MUMBAI (Reuters) - The Indian central bank's discussion paper suggesting banks make provisions on bad loans using an expected credit loss (ECL) method could raise capital requirements for lenders, analysts said.
On Monday evening, the Reserve Bank of India released the paper proposing a shift away from the current method - where loan loss provisions are made after a default - to one where banks will need to assess the probability of default upfront and provision accordingly.
The potential impact of a shift to the ECL mechanism on bank capital could be significant, said the RBI, which is yet to give a timeline for implementing the new rules.
If implemented, banks will be given at least a year to transition, it said.

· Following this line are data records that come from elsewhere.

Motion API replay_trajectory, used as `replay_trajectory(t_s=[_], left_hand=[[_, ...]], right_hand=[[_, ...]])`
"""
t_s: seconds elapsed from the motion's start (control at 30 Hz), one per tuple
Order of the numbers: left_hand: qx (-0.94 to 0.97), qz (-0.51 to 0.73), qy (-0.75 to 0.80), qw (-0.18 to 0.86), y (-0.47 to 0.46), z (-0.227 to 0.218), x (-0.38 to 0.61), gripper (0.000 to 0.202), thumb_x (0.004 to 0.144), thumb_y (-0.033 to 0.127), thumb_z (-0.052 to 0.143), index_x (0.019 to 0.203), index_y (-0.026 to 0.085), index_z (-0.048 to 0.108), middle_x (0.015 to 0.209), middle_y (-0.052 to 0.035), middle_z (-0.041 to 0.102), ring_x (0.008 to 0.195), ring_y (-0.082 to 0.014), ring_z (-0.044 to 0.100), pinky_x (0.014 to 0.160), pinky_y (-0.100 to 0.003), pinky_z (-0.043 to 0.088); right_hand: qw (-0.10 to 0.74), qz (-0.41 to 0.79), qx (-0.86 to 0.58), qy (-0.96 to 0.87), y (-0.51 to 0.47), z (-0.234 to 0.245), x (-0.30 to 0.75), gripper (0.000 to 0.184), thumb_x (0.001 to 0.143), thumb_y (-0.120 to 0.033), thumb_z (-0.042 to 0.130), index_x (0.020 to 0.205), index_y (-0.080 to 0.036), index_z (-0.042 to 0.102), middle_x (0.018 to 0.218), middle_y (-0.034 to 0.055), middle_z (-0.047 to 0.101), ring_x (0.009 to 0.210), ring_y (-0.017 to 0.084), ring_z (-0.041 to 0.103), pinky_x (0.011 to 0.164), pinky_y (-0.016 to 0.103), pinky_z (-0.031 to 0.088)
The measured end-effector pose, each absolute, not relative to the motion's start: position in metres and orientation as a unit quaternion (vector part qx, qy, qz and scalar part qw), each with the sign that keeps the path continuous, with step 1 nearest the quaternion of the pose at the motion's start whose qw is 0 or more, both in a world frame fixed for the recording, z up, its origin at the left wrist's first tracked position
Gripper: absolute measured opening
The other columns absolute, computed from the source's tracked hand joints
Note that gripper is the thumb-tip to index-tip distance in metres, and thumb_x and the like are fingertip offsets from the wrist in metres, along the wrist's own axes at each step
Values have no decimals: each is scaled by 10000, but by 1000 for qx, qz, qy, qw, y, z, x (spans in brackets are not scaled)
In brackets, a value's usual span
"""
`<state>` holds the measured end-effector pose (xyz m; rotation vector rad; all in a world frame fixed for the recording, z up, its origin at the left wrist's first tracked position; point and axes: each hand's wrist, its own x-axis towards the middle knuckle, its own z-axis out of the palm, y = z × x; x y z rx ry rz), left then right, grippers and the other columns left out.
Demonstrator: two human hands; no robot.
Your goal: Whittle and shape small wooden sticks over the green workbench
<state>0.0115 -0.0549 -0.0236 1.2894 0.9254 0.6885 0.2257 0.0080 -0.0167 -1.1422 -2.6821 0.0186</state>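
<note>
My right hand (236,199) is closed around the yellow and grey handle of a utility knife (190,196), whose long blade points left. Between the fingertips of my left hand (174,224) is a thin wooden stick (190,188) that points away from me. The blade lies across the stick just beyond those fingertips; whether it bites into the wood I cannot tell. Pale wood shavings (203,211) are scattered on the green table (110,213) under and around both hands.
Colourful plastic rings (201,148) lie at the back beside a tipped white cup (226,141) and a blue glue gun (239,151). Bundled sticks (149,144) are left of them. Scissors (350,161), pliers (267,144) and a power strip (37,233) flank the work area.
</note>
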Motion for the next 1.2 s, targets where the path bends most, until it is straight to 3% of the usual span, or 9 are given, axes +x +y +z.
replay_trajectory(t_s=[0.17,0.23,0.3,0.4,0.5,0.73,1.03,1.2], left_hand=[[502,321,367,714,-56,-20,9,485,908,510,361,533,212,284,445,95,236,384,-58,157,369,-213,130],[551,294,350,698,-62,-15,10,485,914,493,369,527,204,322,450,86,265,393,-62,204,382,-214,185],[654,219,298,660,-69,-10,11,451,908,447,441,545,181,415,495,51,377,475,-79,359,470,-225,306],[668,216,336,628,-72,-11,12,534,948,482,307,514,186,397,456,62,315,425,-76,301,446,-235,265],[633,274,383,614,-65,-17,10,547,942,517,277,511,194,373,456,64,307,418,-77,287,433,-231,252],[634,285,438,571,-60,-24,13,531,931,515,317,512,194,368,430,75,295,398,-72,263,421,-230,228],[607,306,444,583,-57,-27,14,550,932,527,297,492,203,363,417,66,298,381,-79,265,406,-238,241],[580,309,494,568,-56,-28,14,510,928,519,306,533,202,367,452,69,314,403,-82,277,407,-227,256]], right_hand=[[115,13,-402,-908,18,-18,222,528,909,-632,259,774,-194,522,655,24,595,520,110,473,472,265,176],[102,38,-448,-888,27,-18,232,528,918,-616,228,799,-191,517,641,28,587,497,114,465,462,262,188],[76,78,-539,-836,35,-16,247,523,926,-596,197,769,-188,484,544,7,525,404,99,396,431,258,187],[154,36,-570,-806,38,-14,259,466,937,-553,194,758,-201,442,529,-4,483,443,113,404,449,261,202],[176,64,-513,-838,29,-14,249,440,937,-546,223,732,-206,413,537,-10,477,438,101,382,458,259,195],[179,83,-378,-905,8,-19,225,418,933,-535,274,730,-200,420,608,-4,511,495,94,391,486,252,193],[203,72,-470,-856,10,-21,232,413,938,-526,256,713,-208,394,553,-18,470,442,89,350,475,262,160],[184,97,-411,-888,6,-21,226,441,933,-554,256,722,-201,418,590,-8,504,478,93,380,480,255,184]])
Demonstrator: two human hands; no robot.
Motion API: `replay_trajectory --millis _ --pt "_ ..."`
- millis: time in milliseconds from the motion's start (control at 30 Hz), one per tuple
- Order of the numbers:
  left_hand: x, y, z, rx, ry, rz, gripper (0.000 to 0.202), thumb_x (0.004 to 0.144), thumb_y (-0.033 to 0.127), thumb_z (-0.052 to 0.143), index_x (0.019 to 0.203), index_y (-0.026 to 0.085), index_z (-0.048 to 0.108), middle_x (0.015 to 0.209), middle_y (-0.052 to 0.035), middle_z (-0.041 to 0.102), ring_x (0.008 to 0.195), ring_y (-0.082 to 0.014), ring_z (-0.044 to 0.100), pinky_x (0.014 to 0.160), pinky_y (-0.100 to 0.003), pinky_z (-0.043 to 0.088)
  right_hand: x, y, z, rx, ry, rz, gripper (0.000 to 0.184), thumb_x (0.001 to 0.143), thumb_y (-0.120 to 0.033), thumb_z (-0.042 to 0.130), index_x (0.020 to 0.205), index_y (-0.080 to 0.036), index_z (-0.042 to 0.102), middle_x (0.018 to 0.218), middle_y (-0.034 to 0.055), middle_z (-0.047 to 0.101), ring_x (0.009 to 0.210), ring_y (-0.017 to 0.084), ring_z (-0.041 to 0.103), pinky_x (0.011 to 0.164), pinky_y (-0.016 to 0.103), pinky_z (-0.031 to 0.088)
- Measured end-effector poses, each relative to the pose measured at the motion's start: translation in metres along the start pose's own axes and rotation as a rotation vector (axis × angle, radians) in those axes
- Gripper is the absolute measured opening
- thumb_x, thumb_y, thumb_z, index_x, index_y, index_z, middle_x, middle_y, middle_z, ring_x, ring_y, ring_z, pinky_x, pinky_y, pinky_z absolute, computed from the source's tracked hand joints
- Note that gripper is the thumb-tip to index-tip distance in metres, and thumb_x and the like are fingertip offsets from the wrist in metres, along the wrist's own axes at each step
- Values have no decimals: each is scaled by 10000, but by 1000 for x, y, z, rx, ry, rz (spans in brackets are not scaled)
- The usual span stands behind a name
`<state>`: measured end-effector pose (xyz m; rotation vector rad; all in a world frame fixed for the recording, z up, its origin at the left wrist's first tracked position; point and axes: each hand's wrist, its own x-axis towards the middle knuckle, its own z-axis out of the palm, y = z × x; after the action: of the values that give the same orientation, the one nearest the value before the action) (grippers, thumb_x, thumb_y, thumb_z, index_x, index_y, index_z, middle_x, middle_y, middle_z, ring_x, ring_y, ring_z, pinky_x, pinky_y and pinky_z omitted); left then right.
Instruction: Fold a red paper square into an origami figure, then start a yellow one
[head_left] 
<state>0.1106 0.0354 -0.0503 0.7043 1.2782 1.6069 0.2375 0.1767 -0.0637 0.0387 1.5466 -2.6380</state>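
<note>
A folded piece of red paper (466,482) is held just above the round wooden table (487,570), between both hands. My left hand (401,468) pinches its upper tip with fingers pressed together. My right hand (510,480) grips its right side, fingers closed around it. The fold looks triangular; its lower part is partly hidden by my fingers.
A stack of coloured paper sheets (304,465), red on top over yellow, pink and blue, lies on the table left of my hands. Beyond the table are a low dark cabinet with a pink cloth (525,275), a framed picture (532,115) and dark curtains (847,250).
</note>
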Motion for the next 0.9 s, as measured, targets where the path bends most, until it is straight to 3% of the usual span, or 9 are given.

The new mechanism will recognise problems ahead of time and make the banking system more resilient in the long run but could raise capital requirements significantly particularly for government owned banks, analysts at Macquarie Research said.
"The problem here is that over the last 5-10 years, the probability of default would have been very high for the banking sector and that's why eventual ECL provisions could be higher," Macquarie said.
While the impact on individual banks is difficult to assess at this stage, it could be felt in 2025/26 and banks would have to start preparing in 2024/25 to raise capital, the research house added.
The model to calculate the expected credit loss is to be decided by individual banks but is subject to independent evaluation and a floor on provisions set by the regulator, the discussion paper said.
While ECL-based norms could release provisioning for some large banks like ICICI Bank, Axis Bank, HDFC Bank and IndusInd Bank with strong specific and contingent buffers, small private sector banks like City Union Bank, DCB Bank and Equitas Small Finance Bank may have to accelerate provision buffers and even replenish capital levels faster than planned, Emkay Global Research said.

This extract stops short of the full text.